For my MSc Thesis, i have constructed a LARS algorithm in cpp to implement uq to test functions. My goal is to use a sample (number of evaluations) as small as possible. The objective function is: f(x_(1…15) )= x_1^2∙ 5x_2^3∙ x_3^2 + 2x_4^4∙x_5 + x_6^0 - x_7^4 + x_8^4∙x_9^4 + x_10^2 + 0.001(x_11 + x_12 + x_13 + x_14 + x_15).
Input variables(Normal Distribution):
μ σ
x_1 1 2
x_2 2 1
x_3 1 2
x_4 2 1
x_5 1 0.5
x_6 1 2
x_7 1 3
x_8 1 0.5
x_9 1 2
x_10 1 3
x_11 1 2
x_12 1 2
x_13 1 2
x_14 1 0.3
x_15 1 2
As you see i expect the variables x11-x15 to be less important on the polynomial base that lars method will build.
My algorithm does the follwing
I use apriori 6000 samples X->Y so I evaluate them and keep 30% of them aside to measure error (see final diagram). I also define apriori the max order of Chaos for this problem to be 6
Compute the full Polynomial Design Matrix once, in order to have it later on
Add to my active base the first 0 grade Polynomial Psi_0 (hardcoded) and compute the first corelations between the Residual (at this point the coefficients are all 0 so the residual is the evaluated values of x namely Y)
select the Polynomial with the highest corelation (let’s say Psi_1 and do OLS with Psi_0, Psi_1 in my Design Matrix to compute the first 2 coefficients).
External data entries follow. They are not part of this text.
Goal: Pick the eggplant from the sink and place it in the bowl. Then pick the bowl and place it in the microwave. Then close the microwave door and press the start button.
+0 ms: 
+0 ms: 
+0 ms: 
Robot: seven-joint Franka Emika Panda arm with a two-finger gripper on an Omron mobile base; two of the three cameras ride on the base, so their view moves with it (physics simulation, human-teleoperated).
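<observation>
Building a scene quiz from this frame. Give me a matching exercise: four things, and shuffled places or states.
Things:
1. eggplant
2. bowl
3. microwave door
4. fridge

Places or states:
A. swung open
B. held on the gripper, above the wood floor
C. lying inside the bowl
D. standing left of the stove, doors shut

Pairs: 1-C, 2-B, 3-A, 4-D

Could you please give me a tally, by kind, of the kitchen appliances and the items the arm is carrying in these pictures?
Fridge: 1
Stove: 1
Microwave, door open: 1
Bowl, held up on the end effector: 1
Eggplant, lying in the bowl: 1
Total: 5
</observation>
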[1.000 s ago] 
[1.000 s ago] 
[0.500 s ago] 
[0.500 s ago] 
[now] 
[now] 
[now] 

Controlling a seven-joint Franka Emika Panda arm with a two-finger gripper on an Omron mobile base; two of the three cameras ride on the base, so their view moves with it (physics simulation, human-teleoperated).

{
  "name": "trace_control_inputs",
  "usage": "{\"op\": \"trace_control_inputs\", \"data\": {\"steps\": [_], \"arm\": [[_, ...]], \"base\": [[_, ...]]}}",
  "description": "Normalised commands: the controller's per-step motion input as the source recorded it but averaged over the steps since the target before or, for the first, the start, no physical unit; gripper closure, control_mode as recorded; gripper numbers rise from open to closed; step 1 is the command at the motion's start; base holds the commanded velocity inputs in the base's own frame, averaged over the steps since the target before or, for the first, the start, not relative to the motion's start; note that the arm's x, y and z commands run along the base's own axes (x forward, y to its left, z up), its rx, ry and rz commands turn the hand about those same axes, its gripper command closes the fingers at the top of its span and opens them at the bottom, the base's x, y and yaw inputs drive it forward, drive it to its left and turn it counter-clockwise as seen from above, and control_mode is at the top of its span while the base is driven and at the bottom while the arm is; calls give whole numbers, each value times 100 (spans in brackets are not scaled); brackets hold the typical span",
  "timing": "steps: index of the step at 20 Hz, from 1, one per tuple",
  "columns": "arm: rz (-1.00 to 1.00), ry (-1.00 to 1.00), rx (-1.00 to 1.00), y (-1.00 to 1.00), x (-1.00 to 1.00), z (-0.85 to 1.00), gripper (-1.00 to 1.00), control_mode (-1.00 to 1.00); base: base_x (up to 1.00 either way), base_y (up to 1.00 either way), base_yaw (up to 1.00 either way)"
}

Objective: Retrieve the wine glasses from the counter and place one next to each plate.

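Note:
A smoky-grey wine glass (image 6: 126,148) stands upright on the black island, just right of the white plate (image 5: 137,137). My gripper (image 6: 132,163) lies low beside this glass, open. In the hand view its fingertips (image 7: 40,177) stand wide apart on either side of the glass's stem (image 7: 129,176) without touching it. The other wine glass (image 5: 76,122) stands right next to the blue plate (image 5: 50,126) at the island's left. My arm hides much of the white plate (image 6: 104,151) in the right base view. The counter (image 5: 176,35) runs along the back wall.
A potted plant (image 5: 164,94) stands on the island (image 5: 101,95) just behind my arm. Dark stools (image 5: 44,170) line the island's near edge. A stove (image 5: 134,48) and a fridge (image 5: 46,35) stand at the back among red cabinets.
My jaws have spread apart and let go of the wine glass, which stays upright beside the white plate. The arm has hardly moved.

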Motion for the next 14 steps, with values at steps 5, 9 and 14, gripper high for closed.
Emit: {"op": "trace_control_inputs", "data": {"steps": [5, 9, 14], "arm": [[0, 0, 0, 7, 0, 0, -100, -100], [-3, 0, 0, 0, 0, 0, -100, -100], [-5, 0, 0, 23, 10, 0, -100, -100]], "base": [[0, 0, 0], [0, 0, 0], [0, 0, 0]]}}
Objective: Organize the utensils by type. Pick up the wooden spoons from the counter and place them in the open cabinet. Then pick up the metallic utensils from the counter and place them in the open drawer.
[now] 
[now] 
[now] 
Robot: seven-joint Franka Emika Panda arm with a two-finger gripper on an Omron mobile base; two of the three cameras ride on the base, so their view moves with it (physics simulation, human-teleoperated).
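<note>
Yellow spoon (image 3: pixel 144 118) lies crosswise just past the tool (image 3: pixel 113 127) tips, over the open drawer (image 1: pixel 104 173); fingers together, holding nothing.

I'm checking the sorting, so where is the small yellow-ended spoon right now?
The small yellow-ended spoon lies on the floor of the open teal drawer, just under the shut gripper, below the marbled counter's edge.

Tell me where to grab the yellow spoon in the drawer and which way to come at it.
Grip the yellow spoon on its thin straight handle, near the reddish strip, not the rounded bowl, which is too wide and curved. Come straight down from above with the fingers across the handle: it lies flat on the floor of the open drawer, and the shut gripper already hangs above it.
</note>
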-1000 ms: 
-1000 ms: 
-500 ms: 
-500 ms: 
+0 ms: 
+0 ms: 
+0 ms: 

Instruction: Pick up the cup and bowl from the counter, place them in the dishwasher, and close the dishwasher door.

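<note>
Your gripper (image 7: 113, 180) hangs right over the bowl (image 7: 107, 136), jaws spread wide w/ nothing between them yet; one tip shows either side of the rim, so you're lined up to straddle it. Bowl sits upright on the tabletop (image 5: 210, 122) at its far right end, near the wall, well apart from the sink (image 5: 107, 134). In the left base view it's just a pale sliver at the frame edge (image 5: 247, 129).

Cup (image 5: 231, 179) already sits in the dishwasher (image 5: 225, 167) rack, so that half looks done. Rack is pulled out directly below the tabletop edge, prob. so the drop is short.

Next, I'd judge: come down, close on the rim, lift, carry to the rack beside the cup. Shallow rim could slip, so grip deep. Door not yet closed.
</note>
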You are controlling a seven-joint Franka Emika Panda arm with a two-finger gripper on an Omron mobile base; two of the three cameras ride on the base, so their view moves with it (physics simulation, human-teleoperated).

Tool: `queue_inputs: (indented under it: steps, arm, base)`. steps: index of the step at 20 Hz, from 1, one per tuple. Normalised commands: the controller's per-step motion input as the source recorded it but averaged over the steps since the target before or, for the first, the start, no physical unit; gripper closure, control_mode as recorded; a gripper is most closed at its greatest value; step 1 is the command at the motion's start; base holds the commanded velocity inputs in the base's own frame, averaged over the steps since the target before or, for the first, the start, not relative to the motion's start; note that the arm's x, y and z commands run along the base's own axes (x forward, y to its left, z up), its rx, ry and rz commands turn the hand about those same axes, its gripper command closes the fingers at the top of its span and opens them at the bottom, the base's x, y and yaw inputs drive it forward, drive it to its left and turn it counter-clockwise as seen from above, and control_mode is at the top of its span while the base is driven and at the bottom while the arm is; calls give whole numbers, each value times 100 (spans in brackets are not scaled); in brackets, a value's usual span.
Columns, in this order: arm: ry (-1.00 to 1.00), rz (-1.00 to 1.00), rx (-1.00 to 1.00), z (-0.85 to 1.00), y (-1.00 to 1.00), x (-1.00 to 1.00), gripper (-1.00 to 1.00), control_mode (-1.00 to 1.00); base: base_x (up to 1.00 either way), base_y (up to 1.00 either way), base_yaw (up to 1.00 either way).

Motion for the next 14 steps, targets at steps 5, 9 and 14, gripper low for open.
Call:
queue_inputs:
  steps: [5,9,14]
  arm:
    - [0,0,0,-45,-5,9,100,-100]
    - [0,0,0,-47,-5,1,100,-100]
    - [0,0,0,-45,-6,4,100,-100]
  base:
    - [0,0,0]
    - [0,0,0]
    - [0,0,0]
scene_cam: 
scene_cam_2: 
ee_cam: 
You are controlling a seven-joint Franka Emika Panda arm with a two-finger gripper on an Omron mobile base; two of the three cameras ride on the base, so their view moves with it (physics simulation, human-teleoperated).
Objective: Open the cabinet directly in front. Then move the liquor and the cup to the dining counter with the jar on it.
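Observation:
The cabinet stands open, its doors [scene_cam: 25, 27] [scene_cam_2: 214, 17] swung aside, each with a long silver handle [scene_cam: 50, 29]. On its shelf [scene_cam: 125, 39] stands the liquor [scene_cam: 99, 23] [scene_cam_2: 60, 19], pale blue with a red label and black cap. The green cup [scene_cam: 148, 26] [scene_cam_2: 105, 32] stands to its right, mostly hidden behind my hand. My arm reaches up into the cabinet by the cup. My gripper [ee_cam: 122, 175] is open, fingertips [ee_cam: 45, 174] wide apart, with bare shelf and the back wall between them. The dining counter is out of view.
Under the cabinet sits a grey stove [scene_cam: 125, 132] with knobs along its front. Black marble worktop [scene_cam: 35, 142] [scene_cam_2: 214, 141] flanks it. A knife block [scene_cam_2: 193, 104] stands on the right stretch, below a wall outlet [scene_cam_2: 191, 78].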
Compute the Corelations as cⱼ = ⟨Ψⱼ, r⟩ / ||Ψⱼ|| , choose Ψⱼ with the highest cⱼ, add it to active set, update Design Matrix
Do OlS and compute the error between test and train sets
Repeat 4 and 5 until a. Convergence Criterion – Stop if the relative error improvement is below 1e-4.
b. Insignificant Correlation – Stop if the maximum correlation is less than 1e-1.
c. Condition Number Growth – Stop if the condition number increases more than 10.0 times compared to the previous iteration.
d. Error Threshold – Stop if the loo error falls below 1e-2.
Exit Loop integrate the test set to the train set, do one last ols and compute mean and standard dev.
The final error in predicting mean and standard deviation (in comparison with Monte Carlo with COST=5 ∙10^7) is 0.0328827000% in mean and 1.2964408180% in standard deviation.
Questions and Comments:
a) I have used (and evaluated) apriori 6000 samples. Is there a way to define apriori the number of samples I will need. Maybe if i start with a small number of samples and try adding samples everytime during the loop (if needed) before the ols, will it be a good idea?
b) The corelations should be inner product between the basis function and the residual (Y- Design_Matrix_active *coefficients_active) or between the basis function and the error (Y− Ŷ)
b) Would it be more efficient to calculate the LOO error? I believe that if it takes x amount of time to process a single sample like this, then using LOO will require number_of_samples * x time, which could be too costly in terms of computational resources for problems like this. Is that correct?
c) Do you have any suggestions? I may have misunderstood something, but are there ways to achieve better accuracy with even lower computational cost? Any feedback would be greatly appreciated!
I’m not an expert on LARS, but I can still give you some of my thoughts on your question.
LARS is not the simplest algorithm, especially if performance is one of your concerns. I wonder why you reimplemented it instead of using a well-established implementation.
I think what you call the test data is actually your validation data. Test data should not be used during training at all.
(a) I don’t think there is a clear solution to that. The number of samples depends heavily on factors like dimensionality and the topology of your problem. In your second sentence, are you referring to an active learning approach? If you’re interested, you can check out the UQLab manual on active learning. It is a good approach but adds additional complexity. I don’t know the scope of your MSc thesis, but you seem relatively new to these topics, so I would advise working with existing implementations if you also want to explore more advanced methods.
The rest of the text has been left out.